According to the Nuclear Regulatory Commission website, this project is supported by them under the Minority Serving Institutions Program where CSUDH received a grant from the NRC in 2014.

The focus of this project is the conducting of research related to robotic automation. Specifically, the use of robots for aerial, underwater and ground nuclear safety, according to the NRC.

“Our students apply our math models to a number of homeland security and defense problems including commercial aviation security, port security, quantifying the economic impact of fear, homeland security crisis modeling, resource allocation for counterterrorism activities, etc.,” Boadi said.

According to the projects’ summary on the NRC website, “[It] introduces students to methodologies that quantify and mitigate the risk associated with accidents and hazards through the integration of Probabilistic Risk Assessment (PRA) into the design process.”

The project uses the development of computer and mathematical models to assess problems and solutions for nuclear power plant tasks that are dangerous for human workers, such as performing maintenance and inspections.

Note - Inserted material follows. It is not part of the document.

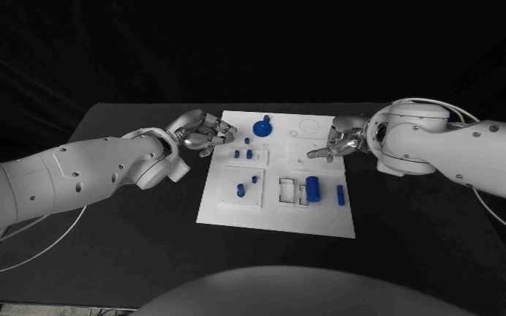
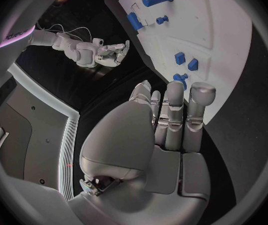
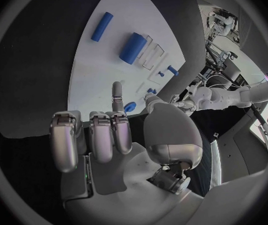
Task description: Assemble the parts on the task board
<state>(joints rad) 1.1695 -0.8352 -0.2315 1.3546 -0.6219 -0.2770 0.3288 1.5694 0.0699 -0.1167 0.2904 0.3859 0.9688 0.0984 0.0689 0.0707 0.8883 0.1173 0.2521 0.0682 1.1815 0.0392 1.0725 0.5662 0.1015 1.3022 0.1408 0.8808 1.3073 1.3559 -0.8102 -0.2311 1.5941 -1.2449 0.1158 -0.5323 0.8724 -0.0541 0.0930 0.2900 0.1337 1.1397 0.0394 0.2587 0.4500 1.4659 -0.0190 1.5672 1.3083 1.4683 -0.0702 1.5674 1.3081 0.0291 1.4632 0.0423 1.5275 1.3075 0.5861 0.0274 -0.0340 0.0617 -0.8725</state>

Relying solely on robots, even highly specialized ones, has its own risks involved, such as the creation of hazards and events that lead to high consequences, according to the summary. PRA is used to keep these potential errors at the forefront of the design process of robots for nuclear safety applications.

CSUDH’s project is one of five under the NRC. Having started in 2015, the program has requested $499,334 in funding from the government organization to continue its’ research until 2020.